Compliance and technical director Ian Langley says: “We knew smaller practices did not have the resources to do all the paperwork so we have been able to develop a market in providing risk management to these clients, picking up extra revenue in the process despite the fact our commissions were being squeezed.”

As the Care Quality Commission is currently expanding the list of providers that must be authorised to include dentists and later GPs, Fraser Hamilton’s market is growing too.

With so many ways to maximise profits, even in present market conditions there is no reason why the future for all brokers should not look as bright as it does for Fraser Hamilton and Lockyer.

Research: How to make more profit from existing customers

Jelf Insurance Brokers introduced a raft of extra services after a survey of existing customers revealed gaps in the market. It began three years ago when the broker surveyed some 20,000 clients, in a research project that remains ongoing.

Chief executive Alex Alway says: “Any foundation for increasing business must be based on getting to know your clients better. So we started surveying our clients to find out what they thought of us and what else they needed, and this led to a mine of useful information.”
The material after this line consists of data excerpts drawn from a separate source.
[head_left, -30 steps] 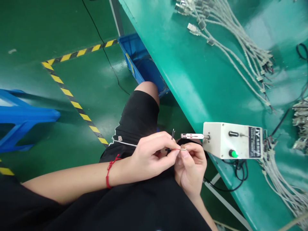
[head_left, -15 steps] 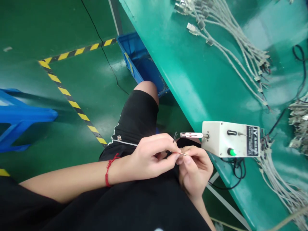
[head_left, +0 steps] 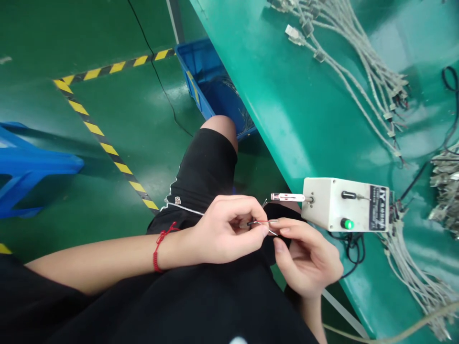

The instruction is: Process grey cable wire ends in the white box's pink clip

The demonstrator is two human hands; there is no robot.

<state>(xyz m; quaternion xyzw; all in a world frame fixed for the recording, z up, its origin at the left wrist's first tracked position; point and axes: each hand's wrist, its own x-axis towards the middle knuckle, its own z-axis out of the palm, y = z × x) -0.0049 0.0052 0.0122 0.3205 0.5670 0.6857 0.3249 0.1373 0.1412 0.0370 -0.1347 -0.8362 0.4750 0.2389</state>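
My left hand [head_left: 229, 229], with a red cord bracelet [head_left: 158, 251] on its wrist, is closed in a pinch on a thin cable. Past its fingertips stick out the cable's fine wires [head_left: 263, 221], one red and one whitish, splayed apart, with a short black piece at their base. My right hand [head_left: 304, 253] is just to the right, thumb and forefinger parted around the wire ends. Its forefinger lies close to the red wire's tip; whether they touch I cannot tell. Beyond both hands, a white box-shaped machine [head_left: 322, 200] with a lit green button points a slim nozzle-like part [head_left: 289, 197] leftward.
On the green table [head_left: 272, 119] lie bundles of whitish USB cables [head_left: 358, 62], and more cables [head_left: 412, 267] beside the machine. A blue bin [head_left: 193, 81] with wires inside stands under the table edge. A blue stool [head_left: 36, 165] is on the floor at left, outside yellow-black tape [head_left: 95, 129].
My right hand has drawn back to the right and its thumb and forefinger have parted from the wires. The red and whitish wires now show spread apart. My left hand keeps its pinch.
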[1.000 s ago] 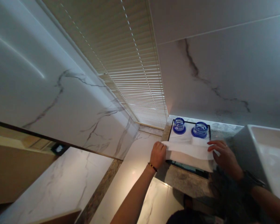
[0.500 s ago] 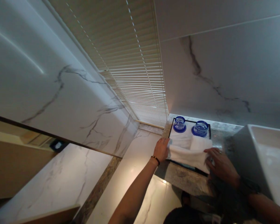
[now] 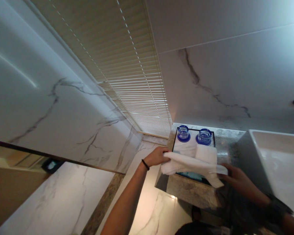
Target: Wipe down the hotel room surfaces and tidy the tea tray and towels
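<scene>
Both hands grip one white cloth, which is held above the front part of a black-edged tray (image 3: 214,141). The left hand (image 3: 158,156) pinches the left end of the cloth (image 3: 186,162) between thumb and fingers; the right hand (image 3: 235,178) grips the right end. The cloth spans the gap between the hands as a loose band, with a flap hanging down near each end. Behind it, a rolled white towel (image 3: 206,153) lies on the right part of the tray. Two clear glasses stand side by side at the back of the tray, the left glass (image 3: 183,131) and the right glass (image 3: 204,135), each on a round blue base. The tray rests on a grey stone tabletop (image 3: 193,192), close to the wall (image 3: 210,65). A white basin (image 3: 279,156) sits to the right of the tray, apart from it. Window blinds (image 3: 142,88) hang beyond the tabletop's left corner.
</scene>
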The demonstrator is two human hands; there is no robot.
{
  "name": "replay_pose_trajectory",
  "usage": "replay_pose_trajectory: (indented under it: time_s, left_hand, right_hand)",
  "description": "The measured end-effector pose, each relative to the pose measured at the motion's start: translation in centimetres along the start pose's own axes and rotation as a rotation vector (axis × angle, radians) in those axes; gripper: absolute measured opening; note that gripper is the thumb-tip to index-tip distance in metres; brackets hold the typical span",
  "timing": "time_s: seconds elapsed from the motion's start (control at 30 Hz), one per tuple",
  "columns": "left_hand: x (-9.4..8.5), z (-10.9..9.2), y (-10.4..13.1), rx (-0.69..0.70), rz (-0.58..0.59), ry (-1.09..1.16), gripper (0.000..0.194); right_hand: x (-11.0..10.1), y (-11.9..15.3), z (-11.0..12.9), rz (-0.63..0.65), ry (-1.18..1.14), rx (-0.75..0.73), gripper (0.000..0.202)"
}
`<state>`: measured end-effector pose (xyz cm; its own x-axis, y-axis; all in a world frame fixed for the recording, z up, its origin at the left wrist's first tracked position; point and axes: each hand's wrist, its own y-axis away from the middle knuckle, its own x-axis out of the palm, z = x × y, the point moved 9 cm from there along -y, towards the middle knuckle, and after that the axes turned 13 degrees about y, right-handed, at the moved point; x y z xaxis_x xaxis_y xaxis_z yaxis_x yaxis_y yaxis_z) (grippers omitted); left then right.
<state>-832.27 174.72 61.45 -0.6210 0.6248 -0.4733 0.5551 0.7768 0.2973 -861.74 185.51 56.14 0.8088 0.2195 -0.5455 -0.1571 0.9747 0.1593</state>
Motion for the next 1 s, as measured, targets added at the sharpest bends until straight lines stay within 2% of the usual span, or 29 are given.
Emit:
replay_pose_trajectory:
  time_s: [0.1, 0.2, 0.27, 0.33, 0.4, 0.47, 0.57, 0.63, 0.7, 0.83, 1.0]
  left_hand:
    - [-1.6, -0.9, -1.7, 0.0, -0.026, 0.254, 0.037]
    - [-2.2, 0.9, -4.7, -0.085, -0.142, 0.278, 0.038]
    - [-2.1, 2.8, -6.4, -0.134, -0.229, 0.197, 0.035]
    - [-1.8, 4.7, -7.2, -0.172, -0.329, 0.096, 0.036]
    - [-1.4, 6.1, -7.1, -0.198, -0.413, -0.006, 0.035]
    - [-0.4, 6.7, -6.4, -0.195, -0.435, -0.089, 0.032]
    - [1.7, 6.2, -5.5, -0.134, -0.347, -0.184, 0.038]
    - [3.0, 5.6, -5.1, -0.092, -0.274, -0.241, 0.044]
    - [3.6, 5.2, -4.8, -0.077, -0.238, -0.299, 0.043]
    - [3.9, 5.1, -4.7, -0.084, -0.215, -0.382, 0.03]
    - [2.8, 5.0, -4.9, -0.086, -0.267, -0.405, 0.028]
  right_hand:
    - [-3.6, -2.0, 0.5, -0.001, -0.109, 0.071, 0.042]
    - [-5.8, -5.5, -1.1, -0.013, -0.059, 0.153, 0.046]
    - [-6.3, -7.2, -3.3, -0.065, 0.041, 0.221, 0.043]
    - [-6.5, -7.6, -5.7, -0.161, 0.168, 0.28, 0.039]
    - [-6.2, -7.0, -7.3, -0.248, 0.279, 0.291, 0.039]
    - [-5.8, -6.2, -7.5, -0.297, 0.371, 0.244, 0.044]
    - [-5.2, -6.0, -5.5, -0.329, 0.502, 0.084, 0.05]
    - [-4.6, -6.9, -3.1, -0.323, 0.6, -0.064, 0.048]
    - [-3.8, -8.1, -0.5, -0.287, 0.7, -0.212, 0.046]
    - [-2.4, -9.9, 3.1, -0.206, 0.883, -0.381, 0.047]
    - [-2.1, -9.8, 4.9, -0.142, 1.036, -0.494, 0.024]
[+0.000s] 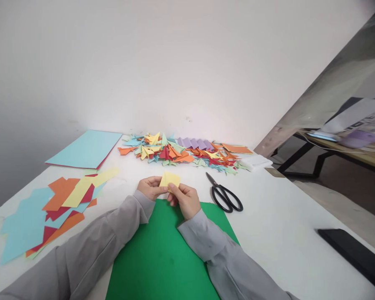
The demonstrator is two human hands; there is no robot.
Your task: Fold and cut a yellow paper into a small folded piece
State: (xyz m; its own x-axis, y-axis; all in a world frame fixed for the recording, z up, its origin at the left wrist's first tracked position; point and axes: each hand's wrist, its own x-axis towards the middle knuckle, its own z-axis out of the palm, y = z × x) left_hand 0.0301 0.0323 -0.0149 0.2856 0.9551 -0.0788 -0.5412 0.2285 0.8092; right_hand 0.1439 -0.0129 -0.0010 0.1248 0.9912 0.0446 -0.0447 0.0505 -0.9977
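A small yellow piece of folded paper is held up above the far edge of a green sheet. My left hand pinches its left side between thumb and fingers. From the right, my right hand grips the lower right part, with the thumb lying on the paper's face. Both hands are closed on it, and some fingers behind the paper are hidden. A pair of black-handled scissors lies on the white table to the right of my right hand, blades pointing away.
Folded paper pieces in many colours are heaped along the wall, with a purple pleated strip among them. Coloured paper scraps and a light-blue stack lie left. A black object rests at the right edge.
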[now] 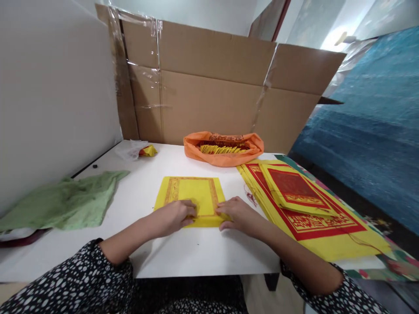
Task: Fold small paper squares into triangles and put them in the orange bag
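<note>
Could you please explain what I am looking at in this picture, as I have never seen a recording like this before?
There is no machine: a camera worn on a person's head looks down at their own bare hands. The left hand and right hand press flat on the near edge of a yellow paper sheet on a white table. To the right lies a stack of yellow-and-red printed sheets; behind, an orange bag holding folded yellow papers; left, a green cloth. Cardboard stands behind.

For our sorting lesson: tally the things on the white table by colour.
Yellow, sheet under both hands, printed stack, small folded piece: 3
Orange, bag: 1
Green, cloth: 1
Clear, plastic wrap: 1
Total: 6
</note>
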Demonstrator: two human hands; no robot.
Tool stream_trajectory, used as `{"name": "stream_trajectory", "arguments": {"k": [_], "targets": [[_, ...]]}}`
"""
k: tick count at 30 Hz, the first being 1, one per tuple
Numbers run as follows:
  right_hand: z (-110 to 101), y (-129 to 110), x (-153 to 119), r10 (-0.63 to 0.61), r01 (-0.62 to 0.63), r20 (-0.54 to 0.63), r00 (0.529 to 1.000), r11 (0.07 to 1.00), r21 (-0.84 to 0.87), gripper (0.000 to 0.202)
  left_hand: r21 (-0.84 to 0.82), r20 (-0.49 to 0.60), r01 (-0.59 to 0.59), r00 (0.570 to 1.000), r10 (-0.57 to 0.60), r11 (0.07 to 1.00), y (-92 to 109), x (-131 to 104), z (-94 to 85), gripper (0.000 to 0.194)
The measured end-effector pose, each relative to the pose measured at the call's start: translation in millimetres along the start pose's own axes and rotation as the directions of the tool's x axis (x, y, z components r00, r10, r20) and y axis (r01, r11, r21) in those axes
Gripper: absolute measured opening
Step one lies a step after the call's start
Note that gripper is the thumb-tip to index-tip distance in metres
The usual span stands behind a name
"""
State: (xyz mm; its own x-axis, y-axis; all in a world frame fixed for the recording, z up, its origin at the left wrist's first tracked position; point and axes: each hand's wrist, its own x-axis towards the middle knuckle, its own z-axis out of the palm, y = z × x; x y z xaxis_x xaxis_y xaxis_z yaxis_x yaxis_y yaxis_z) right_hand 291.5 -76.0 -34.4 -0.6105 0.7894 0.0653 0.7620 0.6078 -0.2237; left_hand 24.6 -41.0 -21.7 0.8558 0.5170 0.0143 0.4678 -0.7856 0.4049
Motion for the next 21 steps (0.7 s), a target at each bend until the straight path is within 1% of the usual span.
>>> {"name": "stream_trajectory", "arguments": {"k": [2, 4, 5, 7, 9, 10, 12, 13, 14, 15, 16, 18, 21], "targets": [[-2, -4, 2, -0.020, 0.019, 0.005, 1.000, 0.999, 0.029, 0.023, 0.058, -0.009, 0.088, 0.996, -0.088, 0.994, 8, -1, -3.6, 0.022], [-4, -8, 3, -0.022, 0.021, 0.012, 1.000, 0.997, 0.075, 0.017, 0.141, -0.031, 0.183, 0.983, -0.181, 0.973, 16, -3, -6.2, 0.021], [-4, -9, 3, -0.017, 0.015, 0.022, 1.000, 0.994, 0.107, 0.018, 0.176, -0.043, 0.215, 0.977, -0.210, 0.961, 19, -5, -6.9, 0.023], [-5, -11, 6, 0.006, -0.016, 0.051, 0.999, 0.983, 0.186, 0.026, 0.223, -0.055, 0.246, 0.969, -0.240, 0.943, 23, -9, -6.5, 0.027], [-5, -9, 13, 0.056, -0.065, 0.042, 0.998, 0.968, 0.242, 0.029, 0.263, -0.108, 0.242, 0.969, -0.220, 0.934, 23, -12, -3.5, 0.027], [-4, -7, 18, 0.092, -0.091, 0.007, 0.996, 0.963, 0.252, 0.030, 0.298, -0.155, 0.219, 0.972, -0.179, 0.929, 21, -12, -1.0, 0.026], [0, 0, 33, 0.166, -0.139, -0.096, 0.981, 0.960, 0.242, 0.028, 0.400, -0.235, 0.129, 0.971, -0.034, 0.907, 12, -9, 5.5, 0.033], [4, 4, 41, 0.205, -0.168, -0.150, 0.967, 0.959, 0.228, 0.026, 0.453, -0.248, 0.075, 0.968, 0.045, 0.888, 6, -6, 9.3, 0.039], [8, 10, 50, 0.244, -0.201, -0.194, 0.950, 0.956, 0.216, 0.023, 0.490, -0.233, 0.027, 0.967, 0.102, 0.871, 0, -3, 13.3, 0.042], [13, 15, 58, 0.278, -0.233, -0.223, 0.934, 0.950, 0.206, 0.019, 0.505, -0.202, -0.005, 0.971, 0.124, 0.863, -7, 2, 17.1, 0.043], [18, 21, 65, 0.307, -0.262, -0.240, 0.921, 0.944, 0.199, 0.016, 0.502, -0.193, 0.005, 0.975, 0.106, 0.865, -14, 6, 20.8, 0.042], [27, 30, 77, 0.343, -0.299, -0.260, 0.903, 0.934, 0.195, 0.012, 0.465, -0.179, 0.074, 0.984, 0.012, 0.882, -26, 12, 26.6, 0.042], [36, 39, 85, 0.357, -0.296, -0.279, 0.892, 0.925, 0.237, 0.012, 0.379, -0.165, 0.179, 0.978, -0.124, 0.908, -36, 15, 31.7, 0.046]]}}
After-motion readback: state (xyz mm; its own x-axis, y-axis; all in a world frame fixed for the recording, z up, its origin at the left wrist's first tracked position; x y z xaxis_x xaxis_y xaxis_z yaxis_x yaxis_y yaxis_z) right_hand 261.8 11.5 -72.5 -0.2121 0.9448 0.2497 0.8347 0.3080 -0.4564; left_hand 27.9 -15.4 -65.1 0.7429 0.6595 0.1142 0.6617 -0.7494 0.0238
As a result, Jelf now offers risk management, litigation cover and claims management. It formed alliances with other firms to provide these services, but Jelf gets commission from referrals, as well as deeper relationship with its clients.

Jelf also organises advice forums and seminars: for example the Pensions Minister, Steve Webb, will shortly attend a seminar on pensions because many clients had said they wanted to discuss their corporate pensions.

Further forums on healthcare and insurance are planned.

How smaller brokers can grow profits through acquisitions

For smaller brokers, now might not seem like the ideal time to buy another firm but managing director of Hansen Young Consulting, Andrew Linnell, insists: “Since the downturn, prices make it much more feasible.There is plenty of money out there for strong companies with good business plans.”

What are the pitfalls? “Commercial due diligence is crucial. An example would be if the boss of the company is selling up because he’s retiring and it turns out that all his clients are business owners in their 60s too and therefore about to disappear as clients. Thorough commercial due diligence will pick this up.”